This time I thought I would talk a bit about digitisation being done by libraries, specifically the Bodleian. This is not exactly related to law or legal materials, but it is about using technology to release manuscripts, books and documents that once were the exclusive preserve of specialist scholars and making them available to the world. The Bodleian has been digitising some of its earliest treasures for many years now, and as always, these projects go ahead when funding is available.
In recent weeks a great deal of coverage was given to the announcement that the Bodleian Libraries and the Vatican Library have reached an agreement to digitise manuscripts. The official press release outlines the three areas to be included – Hebrew and Greek manuscripts, and early printed books. It is a project that involved lengthy planning and external funding, made possible through a grant by the Polonsky Foundation.
This follows on from an earlier gift in 2010 also by the Polonsky Foundation for digitisation of Bodleian materials. The Bodleian has an ongoing mission to digitise its early collections, and the list of digitised resources is extensive. Very little of the content is legal in nature, although the Cairo Genizah holds fragments of legal documents in Judeo Arabic, Hebrew and Aramaic.
In a project to mark the Diamond Jubilee, staff at the Bodleian Libraries have, over the past 8 months, digitised 43,000 pages of the journals kept by Queen Victoria from the age of 13 until shortly before her death. The website was officially launched on May 24 2012 by the Queen, in Buckingham Palace’s throne room. It is a collaboration between the Royal Archives, the Bodleian Libraries and ProQuest, and the Journals will be available free of charge to all citizens in the United Kingdom and “to the national libraries of Her Majesty’s Realms for use on-site!” (according to ProQuest.)
The digitisation project we entered into with Google in 2004 will be of greater interest to lawyers. The current phase of the project here in Oxford is uploading the pdfs of the books that were digitised, and eventually to OCR them so they are fully searchable. These pdfs are available to everyone, and if you search SOLO, the Bodleian catalogue, for a 19th century book, there may be an option under the title for the ‘digitised version’, which will open up the pdf.
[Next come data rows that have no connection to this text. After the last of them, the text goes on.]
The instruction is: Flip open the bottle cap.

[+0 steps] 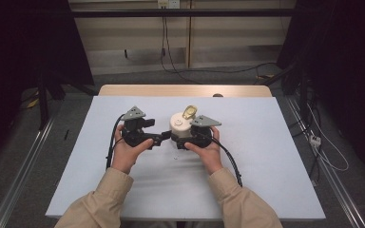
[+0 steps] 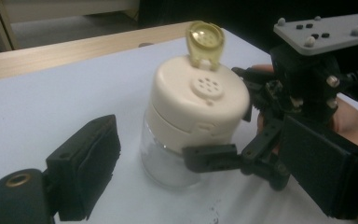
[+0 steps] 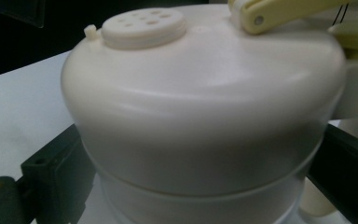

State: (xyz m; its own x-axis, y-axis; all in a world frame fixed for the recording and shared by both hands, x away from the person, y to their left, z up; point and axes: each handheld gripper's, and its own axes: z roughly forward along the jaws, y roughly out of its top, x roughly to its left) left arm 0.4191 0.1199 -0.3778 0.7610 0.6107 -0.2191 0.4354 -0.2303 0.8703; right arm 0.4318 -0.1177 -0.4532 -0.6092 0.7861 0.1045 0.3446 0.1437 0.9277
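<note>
A clear glass shaker jar [image 1: 181, 125] with a cream cap stands on the white board [image 1: 266, 161] at mid-table. Its yellowish flip lid [image 2: 205, 43] is up, baring the sprinkle holes [image 2: 207, 87]. My right gripper [image 1: 186, 138] comes in from the jar's right and is shut on the jar. One of its fingers [image 2: 209, 156] presses the glass just under the cap, and in the right gripper view the cap [image 3: 200, 98] sits between its jaws. My left gripper [image 1: 163, 137] is open just left of the jar, its wide jaws on either side of the jar [image 2: 177, 163].
The white board lies on a wooden table whose far edge [image 1: 185, 90] shows behind it. A few dark specks [image 2: 213, 215] lie on the board in front of the jar. Cables [image 1: 332, 161] run over the floor to the right, and metal rails flank the table.
</note>
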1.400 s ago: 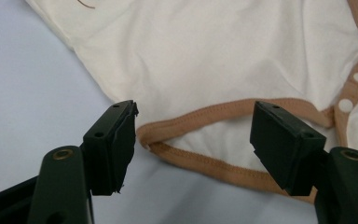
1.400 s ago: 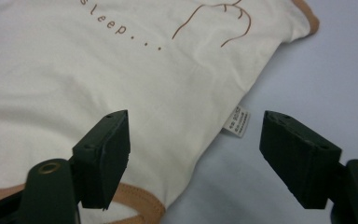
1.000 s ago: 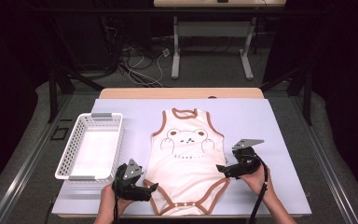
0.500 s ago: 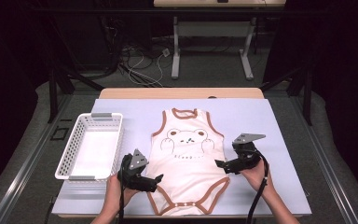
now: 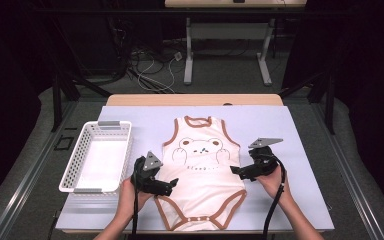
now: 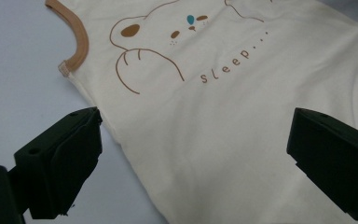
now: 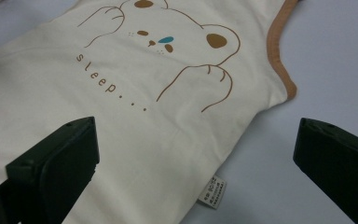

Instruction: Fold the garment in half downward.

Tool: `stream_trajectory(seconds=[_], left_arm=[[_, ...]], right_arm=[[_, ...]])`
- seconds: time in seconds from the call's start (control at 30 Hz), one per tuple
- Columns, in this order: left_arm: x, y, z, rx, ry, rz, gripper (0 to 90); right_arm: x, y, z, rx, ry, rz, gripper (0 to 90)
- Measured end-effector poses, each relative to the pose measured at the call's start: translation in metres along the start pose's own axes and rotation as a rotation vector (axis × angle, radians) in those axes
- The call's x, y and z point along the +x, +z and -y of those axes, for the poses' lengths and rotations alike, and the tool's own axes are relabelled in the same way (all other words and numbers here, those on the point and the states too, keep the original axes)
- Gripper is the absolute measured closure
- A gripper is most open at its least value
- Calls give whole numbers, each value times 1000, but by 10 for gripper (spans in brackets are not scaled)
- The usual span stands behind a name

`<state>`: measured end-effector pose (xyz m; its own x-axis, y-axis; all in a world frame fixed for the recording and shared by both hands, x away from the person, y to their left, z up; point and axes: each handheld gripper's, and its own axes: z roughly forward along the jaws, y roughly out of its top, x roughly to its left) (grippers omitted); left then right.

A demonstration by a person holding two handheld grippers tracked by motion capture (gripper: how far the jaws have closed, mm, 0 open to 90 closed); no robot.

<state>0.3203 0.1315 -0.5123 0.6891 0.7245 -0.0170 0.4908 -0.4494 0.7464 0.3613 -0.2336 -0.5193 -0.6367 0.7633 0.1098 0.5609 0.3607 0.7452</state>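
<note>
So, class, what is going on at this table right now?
A person holds a gripper in each hand over a cream baby bodysuit with a bear print, laid flat on a pale mat. The left gripper is at the garment's left edge and its jaws have just been opening, with no cloth pinched between them. The right gripper is at the right edge, jaws wide open, near the side tag. Neither one grips the cloth. A white basket stands to the left.
</note>
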Motion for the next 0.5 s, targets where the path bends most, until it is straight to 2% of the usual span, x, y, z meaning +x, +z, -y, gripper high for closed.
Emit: stream_trajectory(seconds=[0.1,0.2,0.27,0.5], left_arm=[[5,4,-7,-1,-9,-11,36],[12,9,-13,-13,-36,-21,40],[16,12,-17,-14,-44,-41,43],[31,25,-25,-21,-97,-91,66]], right_arm=[[0,4,-4,5,-4,9,4],[0,7,-8,-2,3,20,21],[-1,9,-9,-10,3,29,35],[-10,17,-15,-47,64,67,154]])
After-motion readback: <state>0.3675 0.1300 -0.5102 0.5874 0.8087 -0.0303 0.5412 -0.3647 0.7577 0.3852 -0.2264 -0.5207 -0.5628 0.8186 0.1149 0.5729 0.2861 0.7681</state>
There is a glitch in Chrome that means the pdf will not open, so another browser will be needed for access.
Another way of seeing what is available is to type ‘law’ into the search box, and then scroll down the ‘facets’ column on the left until you see the heading ‘Collection’. Beneath this is the label Digitized Copies, and a number in parentheses, denoting the number of digitised copies.
This means that the 19th century books held in the Bodleian Law Library are now available in full text to anyone in the world, a good outcome for the disruption a project such as the Google Book Digitisation creates when it is underway!
The good thing about this collection is that because this collection is from the Bodleian Law Library, and we receive ‘everything published in the UK’ via Legal Deposit, it includes 19th century English books on law that may not have been collected in the US by Michigan, NYU or the other Google Books partners, and may yet provide readers with access to unique items.
Free provision of the materials that are digitised can only happen when funds are forthcoming from generous donors. Making the images available and eventually fully searchable free of charge to the end user will only be done by institutions such as libraries if they can raise funds. There are several commercial digital publishers who scan collections, and add value to the excellent digitisation they have done, but in the end the digitised product they provide is offered as an expensive database collection, and is not available free of charge to the users. The more donors we can find like Dr Leonard Polonsky, the more wonderful, and previously inaccessible, items we will be able to access free of charge to the end user.